AIM OF THE TASK – Each line of the listing where "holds" appears should be reported.
┄┄┄┄┄┄
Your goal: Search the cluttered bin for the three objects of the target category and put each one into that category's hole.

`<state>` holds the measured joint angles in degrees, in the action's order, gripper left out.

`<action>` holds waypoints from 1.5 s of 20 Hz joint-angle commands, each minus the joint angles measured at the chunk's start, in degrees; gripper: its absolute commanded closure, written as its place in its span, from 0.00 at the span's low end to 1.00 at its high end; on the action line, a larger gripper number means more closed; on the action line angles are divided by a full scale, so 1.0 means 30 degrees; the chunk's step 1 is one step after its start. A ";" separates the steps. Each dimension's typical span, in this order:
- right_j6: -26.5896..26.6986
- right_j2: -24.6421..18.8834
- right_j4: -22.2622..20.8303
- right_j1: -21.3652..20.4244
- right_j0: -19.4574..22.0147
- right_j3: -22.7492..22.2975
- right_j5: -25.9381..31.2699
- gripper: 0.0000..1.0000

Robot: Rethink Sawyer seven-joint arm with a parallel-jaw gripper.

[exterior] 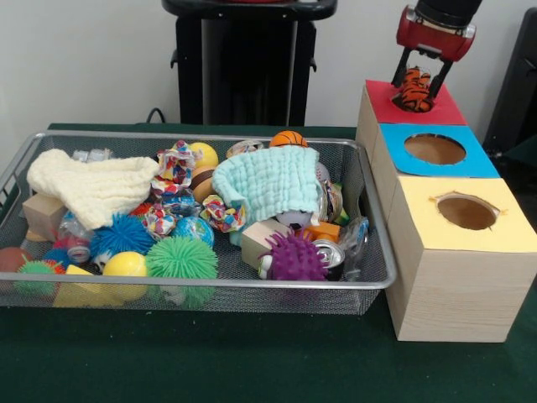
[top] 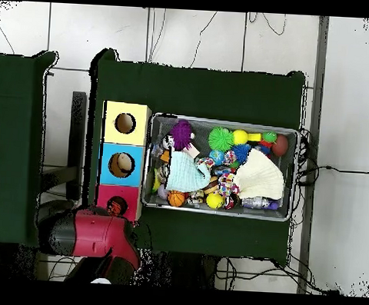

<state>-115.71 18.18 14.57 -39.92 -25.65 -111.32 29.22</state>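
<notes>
My gripper (exterior: pixel 417 84) hangs over the red top (exterior: pixel 445 107) of the pale wooden box. It is shut on the orange tiger plush (exterior: pixel 413 91) with black stripes, which sits right at the round hole and hides it. In the overhead view the orange plush (top: pixel 117 207) shows at the red-topped hole, beside my red arm (top: pixel 91 232). The wire mesh bin (exterior: pixel 201 137) stands left of the box, full of clutter; it also shows in the overhead view (top: pixel 220 120). No other plush animal shows plainly among the clutter.
The blue-topped hole (exterior: pixel 434 149) and yellow-topped hole (exterior: pixel 466 211) lie nearer the camera. In the bin are a cream cloth (exterior: pixel 92 186), a mint cloth (exterior: pixel 267 180), green (exterior: pixel 181 259), purple (exterior: pixel 295 256) and blue (exterior: pixel 122 235) spiky balls, and a small basketball (exterior: pixel 288 138).
</notes>
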 commanded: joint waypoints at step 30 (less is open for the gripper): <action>-0.3219 -0.0282 -0.0070 -0.0547 0.0401 0.1585 0.1732 0.00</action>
<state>-115.71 18.71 14.51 -40.65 -25.62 -109.12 29.37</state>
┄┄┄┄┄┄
TASK RESULT –
`<state>` holds the measured joint angles in degrees, in the action's order, gripper left out.
`<action>` holds waypoints from 1.5 s of 20 Hz joint-angle commands, each minus the joint angles measured at the chunk's start, in degrees; gripper: its absolute commanded closure, written as its place in its span, from 0.00 at the span's low end to 1.00 at its high end; on the action line, a larger gripper number means more closed; on the action line angles are divided by a full scale, so 1.0 means 30 degrees; the chunk's step 1 is one step after its start. A ";" separates the steps. Each dimension's typical span, in this order:

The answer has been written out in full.